November 6, 2014 4:30 AM


CONTRA COSTA COUNTY (CBS SF) — If you think of Contra Costa County as a peaceful, beautiful suburbia, maybe these recent headlines would surprise you.

Like a dad finding a bag of meth while going through his 8-year-old daughter’s Halloween candy. Or a huge meth bust connected to a Mexican drug cartel.


The bust, dubbed “Operation Road Trip,” pulled an estimated $18 million of drugs off the streets. The task force WestNET, who worked on the drug bust for six years, say the drugs started south of the border from the infamous Sinaloa cartel.


Investigators say the county acted as a hub — a pit stop for dealers before trafficking elsewhere. This news doesn’t come as a surprise to Judith Cohen, an epidemiologist at the East Bay Community Recovery Project.


“There is a methamphetamine problem in Contra Costa County,” Cohen said, adding that the drug is in high demand in the county’s suburban and rural areas.


She points out Contra Costa’s network of freeways fits into the drug traffickers’ M.O.


“That’s their preferred way of operating,” Cohen said, “to keep a low profile and stay with routes that do not have a large police presence.”

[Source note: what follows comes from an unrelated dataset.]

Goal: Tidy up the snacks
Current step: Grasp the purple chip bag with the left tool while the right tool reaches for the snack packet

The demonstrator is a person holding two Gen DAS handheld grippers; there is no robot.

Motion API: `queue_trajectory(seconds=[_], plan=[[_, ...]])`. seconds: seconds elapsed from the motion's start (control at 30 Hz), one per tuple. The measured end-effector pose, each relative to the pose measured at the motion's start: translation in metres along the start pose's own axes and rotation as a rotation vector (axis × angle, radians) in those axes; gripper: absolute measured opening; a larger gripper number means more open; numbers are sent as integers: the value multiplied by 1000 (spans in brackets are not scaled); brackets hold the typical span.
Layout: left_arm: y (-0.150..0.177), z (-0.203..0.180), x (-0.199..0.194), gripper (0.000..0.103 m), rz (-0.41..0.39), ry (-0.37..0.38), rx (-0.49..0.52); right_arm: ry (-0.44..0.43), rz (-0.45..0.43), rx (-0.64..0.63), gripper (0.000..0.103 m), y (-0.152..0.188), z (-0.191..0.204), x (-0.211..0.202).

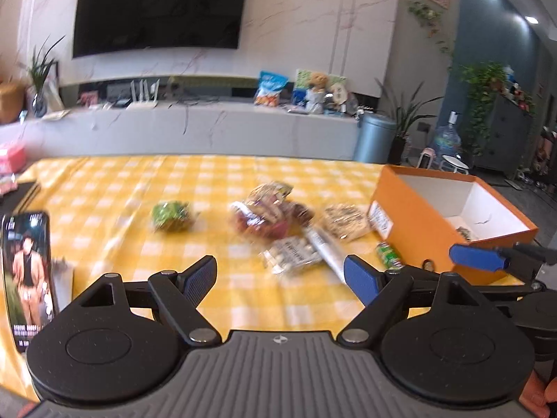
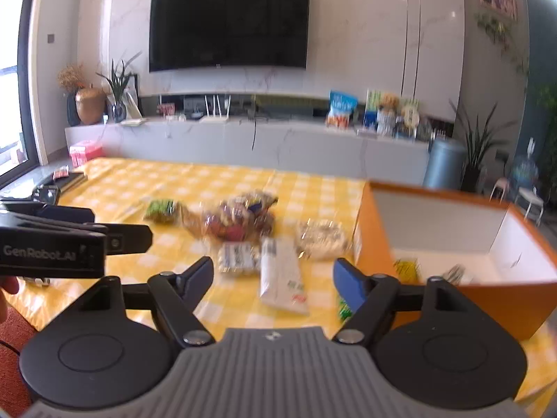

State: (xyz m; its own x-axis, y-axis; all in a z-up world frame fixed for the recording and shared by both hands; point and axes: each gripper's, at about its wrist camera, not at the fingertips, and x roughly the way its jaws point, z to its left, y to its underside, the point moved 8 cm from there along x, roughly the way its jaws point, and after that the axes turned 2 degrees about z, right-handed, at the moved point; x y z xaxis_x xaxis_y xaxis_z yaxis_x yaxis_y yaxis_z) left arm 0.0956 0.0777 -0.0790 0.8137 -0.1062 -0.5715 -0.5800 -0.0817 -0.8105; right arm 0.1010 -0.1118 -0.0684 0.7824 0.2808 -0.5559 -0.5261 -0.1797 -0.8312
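Note:
Several snack packets lie on the yellow checked tablecloth point(image 1: 139, 188): a green packet point(image 1: 171, 216), a reddish bag point(image 1: 268, 212), a clear nut packet point(image 1: 294, 252), a white tube-shaped pack point(image 2: 281, 275), a pale cracker packet point(image 1: 346, 221) and a small green packet point(image 1: 389, 253). An open orange box point(image 1: 417, 230) stands at the right; it holds a couple of small items point(image 2: 407, 266). My left gripper point(image 1: 280, 277) is open and empty above the near table edge. My right gripper point(image 2: 273, 280) is open and empty over the white pack, beside the box point(image 2: 504, 299).
A phone point(image 1: 28, 275) showing a video stands at the table's left. A pink box point(image 2: 85, 151) and dark items sit at the far left corner. Behind the table are a white TV bench, a TV, plants and a grey bin point(image 1: 376, 137).

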Motion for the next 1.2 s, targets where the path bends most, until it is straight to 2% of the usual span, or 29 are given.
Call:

Cohen says most drugs on the route are headed out of the state to the Pacific Northwest and Canada. But for what stays here, she’s seen the pain it brings.


“They had miserable jobs if they had any, the women had histories of abuse,” Cohen said. “Methamphetamine makes people violent.”

Cohen says meth spread through family and social networks, and that helps the problem stay under the radar, too.